Finnegan begin-again.

And take our beloved faith.  Where once pagan beliefs were rampant, we found the stifling oppression of their “backward” beliefs intolerable.  Slowly, from the ashes of defeat, depravity and scorn, rose messages of hope and sincerity under one god and one Christ.  Suddenly, there was a definable, clear way to live and to love, despite our otherwise foul nature.  But way gave on to way, and the rightness of an idea resulted in the oppression of thought.  Our otherwise foul nature soiled the previously pure message of honest blood and sacrifice.  And so, we rejected that too – favouring ourselves as the leaders of our destiny, trusting our own thoughts to ever respect a message of hope and charity beyond any ordained “system”.  We called it atheism.  And now, now charity is put aside, and atheists crusade as foolhardily as their predecessors – murdering beliefs blindly in the name of “reason.”
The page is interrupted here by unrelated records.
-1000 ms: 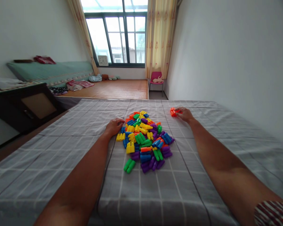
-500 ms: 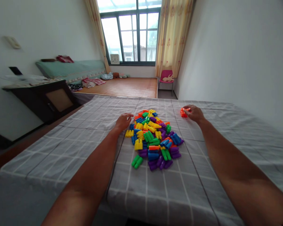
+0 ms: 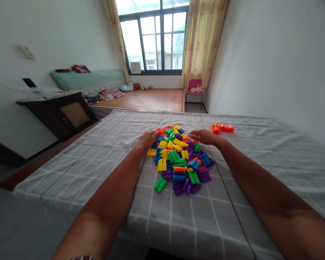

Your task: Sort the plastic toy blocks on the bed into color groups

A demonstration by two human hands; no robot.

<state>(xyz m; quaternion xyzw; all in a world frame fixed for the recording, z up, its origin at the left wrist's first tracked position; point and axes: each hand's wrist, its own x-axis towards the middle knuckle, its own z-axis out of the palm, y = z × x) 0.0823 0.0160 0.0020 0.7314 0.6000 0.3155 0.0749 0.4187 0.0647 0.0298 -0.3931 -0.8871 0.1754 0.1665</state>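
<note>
My left grip (image 3: 148,139) is at the far left edge of the pile of multicoloured, tube-shaped plastic blocks (image 3: 174,156), fingers bent; I can't tell whether they pinch anything. The pieces look light, stiff and slightly slippery, so I'd take one across its sides. My right grip (image 3: 203,137) is loosely spread by the pile's far right edge, and joined bright-orange plastic blocks (image 3: 226,128) lie right of the pile, just past that grip.
</note>
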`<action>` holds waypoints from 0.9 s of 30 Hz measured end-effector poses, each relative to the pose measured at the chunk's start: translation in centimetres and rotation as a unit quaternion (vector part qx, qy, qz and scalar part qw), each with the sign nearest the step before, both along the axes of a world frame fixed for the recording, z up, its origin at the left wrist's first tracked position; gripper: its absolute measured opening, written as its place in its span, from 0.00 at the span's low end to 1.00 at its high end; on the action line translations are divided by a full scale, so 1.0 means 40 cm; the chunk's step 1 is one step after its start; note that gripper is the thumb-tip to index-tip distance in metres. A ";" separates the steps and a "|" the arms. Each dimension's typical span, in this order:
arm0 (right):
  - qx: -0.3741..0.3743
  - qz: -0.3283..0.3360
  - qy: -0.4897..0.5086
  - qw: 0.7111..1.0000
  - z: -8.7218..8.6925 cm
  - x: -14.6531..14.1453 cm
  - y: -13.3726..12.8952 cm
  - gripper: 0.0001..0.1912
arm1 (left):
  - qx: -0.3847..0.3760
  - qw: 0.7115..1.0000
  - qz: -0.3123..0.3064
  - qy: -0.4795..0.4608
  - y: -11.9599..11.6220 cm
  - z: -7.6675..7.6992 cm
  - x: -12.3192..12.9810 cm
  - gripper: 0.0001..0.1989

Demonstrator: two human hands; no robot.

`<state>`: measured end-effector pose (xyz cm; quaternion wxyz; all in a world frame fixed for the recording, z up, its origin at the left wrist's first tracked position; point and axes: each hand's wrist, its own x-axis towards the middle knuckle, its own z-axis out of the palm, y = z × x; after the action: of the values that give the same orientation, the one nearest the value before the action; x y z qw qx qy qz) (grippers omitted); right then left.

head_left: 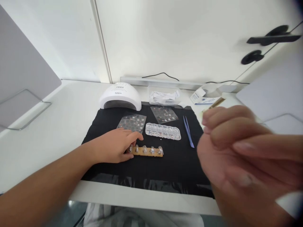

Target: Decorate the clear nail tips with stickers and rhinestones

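My left hand (115,145) is closed, thumb and fingers pinching the left end of a tan nail-tip stand (148,154). Several clear false nails with shiny decorations stand along it. Blurred and close to the camera, my right hand (227,151) is raised at the right with fingers curled; anything inside is hidden. A finger (272,148) from the right edge crosses it, and I cannot tell whose it is. Behind the stand lies a clear compartment case (163,131) of small gems. Blue tweezers (188,132) rest right of the case.
A black mat (146,171) covers part of the white table (59,110). Clear sheets of gems (133,122) (164,114) lie near a white nail lamp (120,96). Behind are a clear container (163,96), a small white box (198,95) and a gold-brown strip (216,103).
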<state>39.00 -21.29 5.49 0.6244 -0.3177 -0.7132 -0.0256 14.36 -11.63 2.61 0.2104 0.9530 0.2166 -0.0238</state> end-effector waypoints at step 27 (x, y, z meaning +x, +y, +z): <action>-0.385 -0.057 -0.374 0.842 -0.098 0.303 0.051 0.15 | -0.054 0.981 0.072 -0.172 0.090 -0.023 -0.035 0.08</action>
<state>51.12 -19.24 1.58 0.1352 -0.5384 -0.8259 0.0984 12.96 -8.03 1.67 0.2970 0.9119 0.2440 0.1439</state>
Finnegan, you know what to do.

For a long time, I argued with my father that it was not a cycle, but a spiraling staircase.  That a wheel is circular, but it is going somewhere.  The most optimistic description that philosophy (a word I believe synonymous with “genuine wonder”) has always held is that knowledge is a spiraling process.  That its progress is so slow that it appears circular, but when closely studied it is revealed as a Socratic process.  Carefully and critically rising to the challenge put before it – to learn, to understand, and to grow.

I’m not sure which one of us is right.  As the days go by, I often find myself marveling at all the real-world examples of our re-invention.  Though in my heart I earnestly hope that our round-abouts will amount to an eventual ascension into the heavens, I cannot reject what I see before me.  Reality provides proof that the dusk of today looks very much like the dawn of yesterday, and that we are not so different as we’d like to believe.

But, you know, there is a certain beauty to it.  A certain grace in our invention.  We are all artists in our respective fields really – taking what we know and re-arranging it.  Telling the same story a new and improved way.  That’s what I think of when I imagine a smith forging a wheel:  though it may be nothing new under the sun, we have taken something that was once meaningless to us, and made it our own, and made it with purpose. 

A wheel has a way of implying both a circular nature, and the promise of a journey.  I can respect a wheel, for it was a thing made for motion.  We may not make it to any new destination, but we will make it to the trip.  We will have learned the art of travelling and of experiencing.  And though philosophy may never truly learn of what it wonders, its students will learn of wondering.   And that is enjoyable.  That is, in itself, meaningful.

So I think if my dad is ultimately right, and we are destined to merely roll around in the mud forever, I can be at peace with that.